Two years ago, as a fresh doctoral researcher in the United Kingdom, I wrote an essay called “The Grand Strategy Debate London is Avoiding,” and submitted it to a top tier center-right newspaper in London. Needless to mention, it was rejected. No one would believe at that time that the European Union could act hegemonic. I then submitted the same article in a more academic form, with citations and references, to another top-tier journal in London that is affiliated with one of the premier foreign affairs think tanks. I had been published in that journal before, so it was not unreasonable to suppose I might be again.. Unfortunately, this time also, it was politely rejected. The reason given was curious. My essay was arguably too provocative, “it was too early to speculate a conflict between EU and UK.” I still have the email of rejection, though I decline to name the publications, out of common and professional courtesy.

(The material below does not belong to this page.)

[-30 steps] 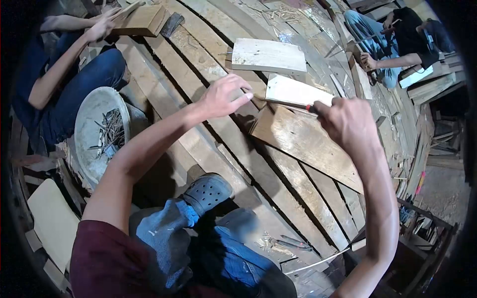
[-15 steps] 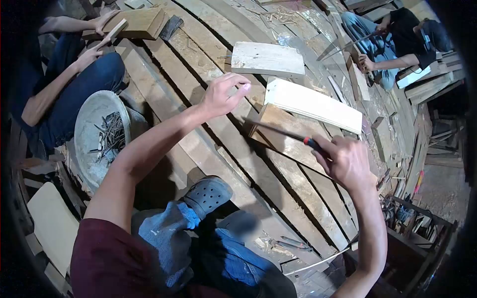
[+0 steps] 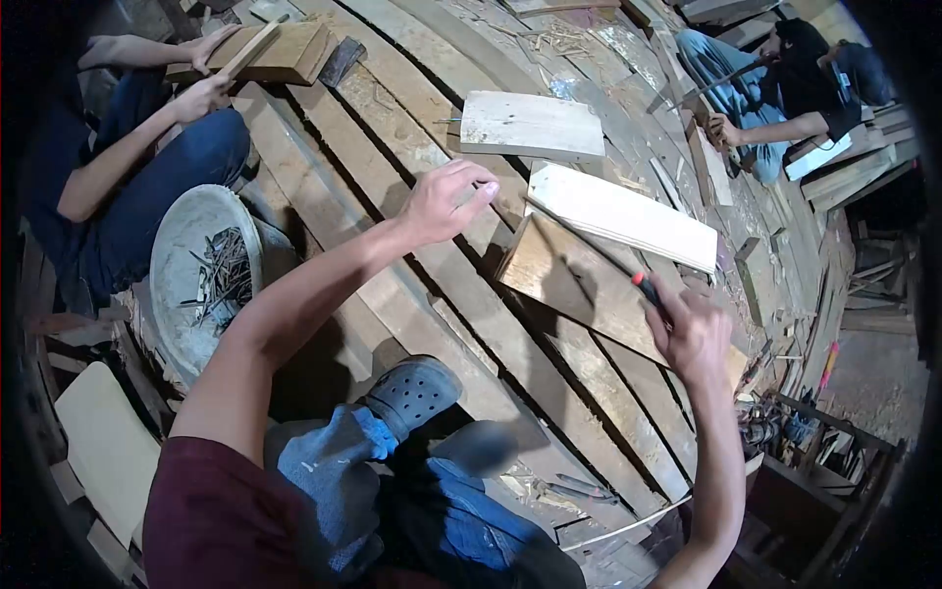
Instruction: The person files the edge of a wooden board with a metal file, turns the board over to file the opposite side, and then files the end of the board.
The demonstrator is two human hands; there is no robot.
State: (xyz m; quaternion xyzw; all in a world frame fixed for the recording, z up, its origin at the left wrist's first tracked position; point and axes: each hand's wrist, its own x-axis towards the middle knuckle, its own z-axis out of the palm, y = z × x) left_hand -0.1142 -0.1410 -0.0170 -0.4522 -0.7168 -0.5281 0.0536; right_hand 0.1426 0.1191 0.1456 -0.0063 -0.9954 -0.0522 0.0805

Obviously I did not predict a conflict between UK and EU. All I said was that the signs of rift are unmistakable. EU, like any other major expanding and internationalist union, sooner or later, will grapple with a fundamental dilemma. What to do with dissent within the union? The idea of EU was predicated on the contradictory principle of limited sovereignty. This concept may be good in theory, but sooner or later, it was bound to collapse under the weight of its own contradictions. Independence is but a myth, when you lack sovereignty. You either control your borders and laws, or you do not. If you do not, you are not a sovereign, but a vassal state to an empire. Freedom isn’t just waving a flag. It is the capacity to raise that flag atop a wall, guarded by stern men in uniforms, against forces of darkness massing on the outside.
What happens when the opposing social forces within a political institution clash? That institution either dissolves, or it takes on an imperial character, crushing opposition within. The signs were all around us. EU had by then crushed Greece, steamrolled opposition of David Cameron with regards to mass migration ahead of the Brexit vote, and was supremely confident of an ever-closing union. I wrote, (something which I have elaborated in these pages, since) that it was inevitable the EU would become a kind of empire, and result in the potential of maritime powers balancing against a continental European hegemon, as we have often seen in the past.
The rest as they say, is history. British people, flawed they might be, but proud as they are, voted to leave the EU. My article was published around the same time, in the Centre for Land Warfare Studies in New Delhi, and I watched a lecture by Peter Hitchens at Keele University, on the same topic. This occasioned our meeting and a discussion about EU in person.
Today, is a good day to admit Peter Hitchens was right all along, and he had the foresight and fortitude to say what many wouldn’t dare utter in civilized circles. The EU is an empire, a German led empire specifically, and a push for a United States of Europe, with a European army, an ultra-liberal borderless ideology, and immense trade power will start. Just this morning, EU took Poland, Hungary and Czech Republic to court, over refusal to take in migrants pouring into Europe, after Germany unilaterally opened the gates in 2015 and dictated all countries to redistribute and alter their demographics. Nothing could be more Soviet than forcibly altering the demographics of a vassal state. This week, the German Social Democrat leader declared, that Germany would push for a United States of Europe, with full control to Brussels on financial matters, as well as human rights, and those countries which would refuse to agree on this ever closing rule by unelected elites and bureaucrats, would be kicked out of EU. A couple of days back, the German foreign minister warned that United States and EU interests are now permanently drifting apart, and the cleavage is prominent. Also, EU predictably opposed the U.S. move on Jerusalem.
This rift has beens a long time coming. The fundamental question of Europe was always that Europe is too big and diverse to be ruled by any great power, without use of force or without turning to an empire. But the moment Europe turns to an empire, it automatically comes into clash with other great powers and empires, in this case, the United Kingdom, United States and Russia.
Unless the EU collapses, unless it is torn apart—as all empires tend to meet a grisly end due to opposing centrifugal forces from within—this is the new normal. There will be trade wars in the future, and the question of a European Germany or a German Europe will gain more prominence in policy circles. Germany, Sweden and Northern European countries and the EU will continue to look down upon American and British administrations, while hypocritically opposing sanctions on Russia, and align with China on trade against the U.S. The EU will continue to impose their own version of the Versailles treaty on Britain for daring to go out of Brussels rule, as much as it will attempt crush resistance from Eastern Europe on mass migration.
The truth remains that the EU thinks Americans ultimately will give in, or are too gullible, as Germany always will continue to look after German interests. This has been the situation ever since Volker Rühe coaxed Bill Clinton to move German frontiers away further to the east, with NATO as a vehicle of spreading the German led EU eastward. This happened despite repeated opposition from almost everyone in the foreign policy community in U.S. at that time, including the father of Soviet containment, George Kennan. Germany also didn’t blink twice to oppose the Iraq war, or at the NATO spending hike to 2 percent, which has been the cause of contention between D.C. and Brussels for decades now. And German interests and Anglo-American interests will continue to differ.
So, as the structural forces of great power politics return, the only German word I can think of watching the lament of the liberal commentariat, is schadenfreude.
And the only thing I can offer Peter Hitchens is a toast, preferably of a cup of orange juice, which I saw him order when we met in London. He was right then. And he is right now.